# Brief:
Emit the entire listing verbatim.

# Dataset excerpt:

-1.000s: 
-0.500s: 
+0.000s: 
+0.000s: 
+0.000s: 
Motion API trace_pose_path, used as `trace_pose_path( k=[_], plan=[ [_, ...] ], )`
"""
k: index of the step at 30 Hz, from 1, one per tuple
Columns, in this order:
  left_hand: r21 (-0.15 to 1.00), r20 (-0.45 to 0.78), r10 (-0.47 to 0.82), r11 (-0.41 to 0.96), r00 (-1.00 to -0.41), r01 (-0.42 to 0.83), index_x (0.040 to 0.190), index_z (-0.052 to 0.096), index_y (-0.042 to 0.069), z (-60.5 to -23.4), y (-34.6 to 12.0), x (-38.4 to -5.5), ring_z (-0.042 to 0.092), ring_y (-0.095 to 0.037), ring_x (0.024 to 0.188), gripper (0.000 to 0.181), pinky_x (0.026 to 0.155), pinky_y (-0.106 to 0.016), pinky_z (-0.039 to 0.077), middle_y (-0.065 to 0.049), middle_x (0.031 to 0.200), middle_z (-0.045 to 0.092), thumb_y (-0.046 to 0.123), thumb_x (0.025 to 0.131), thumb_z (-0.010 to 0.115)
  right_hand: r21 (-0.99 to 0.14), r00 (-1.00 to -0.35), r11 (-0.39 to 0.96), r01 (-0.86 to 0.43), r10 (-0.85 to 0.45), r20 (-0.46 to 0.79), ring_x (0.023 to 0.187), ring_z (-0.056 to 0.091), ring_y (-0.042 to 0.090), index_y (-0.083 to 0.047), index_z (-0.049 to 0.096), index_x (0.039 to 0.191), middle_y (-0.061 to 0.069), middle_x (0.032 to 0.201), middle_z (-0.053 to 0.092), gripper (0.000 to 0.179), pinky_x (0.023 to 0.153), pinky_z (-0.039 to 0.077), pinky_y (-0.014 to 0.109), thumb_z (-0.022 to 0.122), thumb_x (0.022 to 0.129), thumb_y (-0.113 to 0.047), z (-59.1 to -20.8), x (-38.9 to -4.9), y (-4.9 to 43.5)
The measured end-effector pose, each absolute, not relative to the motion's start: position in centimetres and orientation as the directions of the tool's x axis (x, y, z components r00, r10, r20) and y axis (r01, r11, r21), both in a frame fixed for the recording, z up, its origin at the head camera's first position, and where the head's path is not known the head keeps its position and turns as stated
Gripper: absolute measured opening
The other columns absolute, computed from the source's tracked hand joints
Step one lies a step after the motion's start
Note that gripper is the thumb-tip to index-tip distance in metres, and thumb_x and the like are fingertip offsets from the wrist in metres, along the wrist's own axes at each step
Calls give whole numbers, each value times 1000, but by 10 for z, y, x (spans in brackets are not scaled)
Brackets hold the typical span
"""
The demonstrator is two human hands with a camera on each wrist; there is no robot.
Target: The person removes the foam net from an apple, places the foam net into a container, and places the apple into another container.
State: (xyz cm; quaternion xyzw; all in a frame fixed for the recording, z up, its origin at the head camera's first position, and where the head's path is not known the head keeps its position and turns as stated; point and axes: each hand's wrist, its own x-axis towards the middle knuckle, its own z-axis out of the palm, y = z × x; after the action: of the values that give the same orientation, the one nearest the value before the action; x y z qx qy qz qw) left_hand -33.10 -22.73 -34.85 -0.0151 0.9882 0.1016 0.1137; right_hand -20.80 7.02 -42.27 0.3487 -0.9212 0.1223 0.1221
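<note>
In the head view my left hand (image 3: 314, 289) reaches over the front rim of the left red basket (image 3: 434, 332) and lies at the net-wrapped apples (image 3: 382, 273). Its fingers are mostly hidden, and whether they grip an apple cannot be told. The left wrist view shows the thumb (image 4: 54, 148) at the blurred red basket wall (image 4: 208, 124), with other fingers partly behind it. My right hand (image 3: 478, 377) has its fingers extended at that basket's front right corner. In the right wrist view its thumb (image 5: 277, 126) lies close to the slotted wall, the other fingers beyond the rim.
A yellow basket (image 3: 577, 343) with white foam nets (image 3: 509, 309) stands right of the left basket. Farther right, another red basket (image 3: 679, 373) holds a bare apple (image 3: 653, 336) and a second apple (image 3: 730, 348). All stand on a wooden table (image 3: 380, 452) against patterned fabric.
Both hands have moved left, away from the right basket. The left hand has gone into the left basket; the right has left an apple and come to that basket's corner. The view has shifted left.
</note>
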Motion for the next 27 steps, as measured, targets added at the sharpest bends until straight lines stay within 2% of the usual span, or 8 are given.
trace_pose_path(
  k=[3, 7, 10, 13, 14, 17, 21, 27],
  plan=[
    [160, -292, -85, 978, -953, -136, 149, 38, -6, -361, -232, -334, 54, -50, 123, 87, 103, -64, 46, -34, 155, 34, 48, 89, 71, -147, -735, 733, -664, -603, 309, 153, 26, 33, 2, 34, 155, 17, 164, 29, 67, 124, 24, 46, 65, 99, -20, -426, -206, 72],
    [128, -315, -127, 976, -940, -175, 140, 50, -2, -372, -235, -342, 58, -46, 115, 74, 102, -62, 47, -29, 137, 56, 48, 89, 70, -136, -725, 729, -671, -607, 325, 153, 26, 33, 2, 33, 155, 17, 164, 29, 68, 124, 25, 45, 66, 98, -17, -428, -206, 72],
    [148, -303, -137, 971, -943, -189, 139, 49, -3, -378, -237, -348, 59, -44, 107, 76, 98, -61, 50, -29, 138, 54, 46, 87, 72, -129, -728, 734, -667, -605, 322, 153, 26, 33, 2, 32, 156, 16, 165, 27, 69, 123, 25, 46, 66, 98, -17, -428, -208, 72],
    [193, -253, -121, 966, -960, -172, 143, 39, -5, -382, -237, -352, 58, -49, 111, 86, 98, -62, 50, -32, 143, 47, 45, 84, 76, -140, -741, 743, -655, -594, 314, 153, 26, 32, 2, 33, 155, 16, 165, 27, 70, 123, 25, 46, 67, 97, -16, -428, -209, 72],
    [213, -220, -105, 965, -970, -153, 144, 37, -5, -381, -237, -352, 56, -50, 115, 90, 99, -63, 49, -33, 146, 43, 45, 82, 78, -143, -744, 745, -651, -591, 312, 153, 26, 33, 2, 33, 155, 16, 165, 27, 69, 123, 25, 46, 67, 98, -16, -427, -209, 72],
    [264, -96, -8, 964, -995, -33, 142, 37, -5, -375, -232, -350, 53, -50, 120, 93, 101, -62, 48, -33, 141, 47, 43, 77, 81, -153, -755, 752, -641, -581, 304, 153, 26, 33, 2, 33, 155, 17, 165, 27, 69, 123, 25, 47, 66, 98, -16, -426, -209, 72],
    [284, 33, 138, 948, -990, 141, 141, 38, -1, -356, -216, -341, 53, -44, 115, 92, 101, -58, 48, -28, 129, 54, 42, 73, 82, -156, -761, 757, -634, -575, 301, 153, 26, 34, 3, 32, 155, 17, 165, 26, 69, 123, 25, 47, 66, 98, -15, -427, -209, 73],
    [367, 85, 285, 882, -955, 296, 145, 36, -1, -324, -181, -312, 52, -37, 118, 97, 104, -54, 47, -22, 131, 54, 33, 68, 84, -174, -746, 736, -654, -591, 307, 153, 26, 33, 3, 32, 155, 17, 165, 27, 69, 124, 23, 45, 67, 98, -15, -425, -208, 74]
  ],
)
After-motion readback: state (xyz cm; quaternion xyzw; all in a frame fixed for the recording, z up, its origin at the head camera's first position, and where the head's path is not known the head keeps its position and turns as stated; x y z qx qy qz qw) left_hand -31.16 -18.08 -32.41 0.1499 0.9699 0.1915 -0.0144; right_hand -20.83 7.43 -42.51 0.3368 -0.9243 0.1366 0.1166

# Written answer:
-1.000s: 
-0.500s: 
+0.000s: 
+0.000s: 
+0.000s: 
Motion API trace_pose_path, used as `trace_pose_path( k=[_], plan=[ [_, ...] ], )`
"""
k: index of the step at 30 Hz, from 1, one per tuple
Columns, in this order:
  left_hand: r21 (-0.15 to 1.00), r20 (-0.45 to 0.78), r10 (-0.47 to 0.82), r11 (-0.41 to 0.96), r00 (-1.00 to -0.41), r01 (-0.42 to 0.83), index_x (0.040 to 0.190), index_z (-0.052 to 0.096), index_y (-0.042 to 0.069), z (-60.5 to -23.4), y (-34.6 to 12.0), x (-38.4 to -5.5), ring_z (-0.042 to 0.092), ring_y (-0.095 to 0.037), ring_x (0.024 to 0.188), gripper (0.000 to 0.181), pinky_x (0.026 to 0.155), pinky_y (-0.106 to 0.016), pinky_z (-0.039 to 0.077), middle_y (-0.065 to 0.049), middle_x (0.031 to 0.200), middle_z (-0.045 to 0.092), thumb_y (-0.046 to 0.123), thumb_x (0.025 to 0.131), thumb_z (-0.010 to 0.115)
  right_hand: r21 (-0.99 to 0.14), r00 (-1.00 to -0.35), r11 (-0.39 to 0.96), r01 (-0.86 to 0.43), r10 (-0.85 to 0.45), r20 (-0.46 to 0.79), ring_x (0.023 to 0.187), ring_z (-0.056 to 0.091), ring_y (-0.042 to 0.090), index_y (-0.083 to 0.047), index_z (-0.049 to 0.096), index_x (0.039 to 0.191), middle_y (-0.061 to 0.069), middle_x (0.032 to 0.201), middle_z (-0.053 to 0.092), gripper (0.000 to 0.179), pinky_x (0.023 to 0.153), pinky_z (-0.039 to 0.077), pinky_y (-0.014 to 0.109), thumb_z (-0.022 to 0.122), thumb_x (0.022 to 0.129), thumb_y (-0.113 to 0.047), z (-59.1 to -20.8), x (-38.9 to -4.9), y (-4.9 to 43.5)
The measured end-effector pose, each absolute, not relative to the motion's start: position in centimetres and orientation as the directions of the tool's x axis (x, y, z components r00, r10, r20) and y axis (r01, r11, r21), both in a frame fixed for the recording, z up, its origin at the head camera's first position, and where the head's path is not known the head keeps its position and turns as stated
Gripper: absolute measured opening
The other columns absolute, computed from the source's tracked hand joints
Step one lies a step after the motion's start
Note that gripper is the thumb-tip to index-tip distance in metres, and thumb_x and the like are fingertip offsets from the wrist in metres, along the wrist's own axes at each step
Calls give whole numbers, each value times 1000, but by 10 for z, y, x (spans in brackets are not scaled)
Brackets hold the typical span
"""
The demonstrator is two human hands with a camera on each wrist; there is no robot.
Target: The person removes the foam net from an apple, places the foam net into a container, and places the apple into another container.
State: (xyz cm; quaternion xyzw; all in a frame fixed for the recording, z up, its origin at the head camera's first position, and where the head's path is not known the head keeps its position and turns as stated; point and axes: each hand's wrist, its own x-axis towards the middle knuckle, its own z-axis out of the palm, y = z × x; after the action: of the values that give the same orientation, the one nearest the value before the action; x y z qx qy qz qw) left_hand -33.10 -22.73 -34.85 -0.0151 0.9882 0.1016 0.1137; right_hand -20.80 7.02 -42.27 0.3487 -0.9212 0.1223 0.1221
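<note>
In the head view my left hand (image 3: 314, 289) reaches over the front rim of the left red basket (image 3: 434, 332) and lies at the net-wrapped apples (image 3: 382, 273). Its fingers are mostly hidden, and whether they grip an apple cannot be told. The left wrist view shows the thumb (image 4: 54, 148) at the blurred red basket wall (image 4: 208, 124), with other fingers partly behind it. My right hand (image 3: 478, 377) has its fingers extended at that basket's front right corner. In the right wrist view its thumb (image 5: 277, 126) lies close to the slotted wall, the other fingers beyond the rim.
A yellow basket (image 3: 577, 343) with white foam nets (image 3: 509, 309) stands right of the left basket. Farther right, another red basket (image 3: 679, 373) holds a bare apple (image 3: 653, 336) and a second apple (image 3: 730, 348). All stand on a wooden table (image 3: 380, 452) against patterned fabric.
Both hands have moved left, away from the right basket. The left hand has gone into the left basket; the right has left an apple and come to that basket's corner. The view has shifted left.
</note>
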Motion for the next 27 steps, as measured, targets added at the sharpest bends until straight lines stay within 2% of the usual span, or 8 are given.
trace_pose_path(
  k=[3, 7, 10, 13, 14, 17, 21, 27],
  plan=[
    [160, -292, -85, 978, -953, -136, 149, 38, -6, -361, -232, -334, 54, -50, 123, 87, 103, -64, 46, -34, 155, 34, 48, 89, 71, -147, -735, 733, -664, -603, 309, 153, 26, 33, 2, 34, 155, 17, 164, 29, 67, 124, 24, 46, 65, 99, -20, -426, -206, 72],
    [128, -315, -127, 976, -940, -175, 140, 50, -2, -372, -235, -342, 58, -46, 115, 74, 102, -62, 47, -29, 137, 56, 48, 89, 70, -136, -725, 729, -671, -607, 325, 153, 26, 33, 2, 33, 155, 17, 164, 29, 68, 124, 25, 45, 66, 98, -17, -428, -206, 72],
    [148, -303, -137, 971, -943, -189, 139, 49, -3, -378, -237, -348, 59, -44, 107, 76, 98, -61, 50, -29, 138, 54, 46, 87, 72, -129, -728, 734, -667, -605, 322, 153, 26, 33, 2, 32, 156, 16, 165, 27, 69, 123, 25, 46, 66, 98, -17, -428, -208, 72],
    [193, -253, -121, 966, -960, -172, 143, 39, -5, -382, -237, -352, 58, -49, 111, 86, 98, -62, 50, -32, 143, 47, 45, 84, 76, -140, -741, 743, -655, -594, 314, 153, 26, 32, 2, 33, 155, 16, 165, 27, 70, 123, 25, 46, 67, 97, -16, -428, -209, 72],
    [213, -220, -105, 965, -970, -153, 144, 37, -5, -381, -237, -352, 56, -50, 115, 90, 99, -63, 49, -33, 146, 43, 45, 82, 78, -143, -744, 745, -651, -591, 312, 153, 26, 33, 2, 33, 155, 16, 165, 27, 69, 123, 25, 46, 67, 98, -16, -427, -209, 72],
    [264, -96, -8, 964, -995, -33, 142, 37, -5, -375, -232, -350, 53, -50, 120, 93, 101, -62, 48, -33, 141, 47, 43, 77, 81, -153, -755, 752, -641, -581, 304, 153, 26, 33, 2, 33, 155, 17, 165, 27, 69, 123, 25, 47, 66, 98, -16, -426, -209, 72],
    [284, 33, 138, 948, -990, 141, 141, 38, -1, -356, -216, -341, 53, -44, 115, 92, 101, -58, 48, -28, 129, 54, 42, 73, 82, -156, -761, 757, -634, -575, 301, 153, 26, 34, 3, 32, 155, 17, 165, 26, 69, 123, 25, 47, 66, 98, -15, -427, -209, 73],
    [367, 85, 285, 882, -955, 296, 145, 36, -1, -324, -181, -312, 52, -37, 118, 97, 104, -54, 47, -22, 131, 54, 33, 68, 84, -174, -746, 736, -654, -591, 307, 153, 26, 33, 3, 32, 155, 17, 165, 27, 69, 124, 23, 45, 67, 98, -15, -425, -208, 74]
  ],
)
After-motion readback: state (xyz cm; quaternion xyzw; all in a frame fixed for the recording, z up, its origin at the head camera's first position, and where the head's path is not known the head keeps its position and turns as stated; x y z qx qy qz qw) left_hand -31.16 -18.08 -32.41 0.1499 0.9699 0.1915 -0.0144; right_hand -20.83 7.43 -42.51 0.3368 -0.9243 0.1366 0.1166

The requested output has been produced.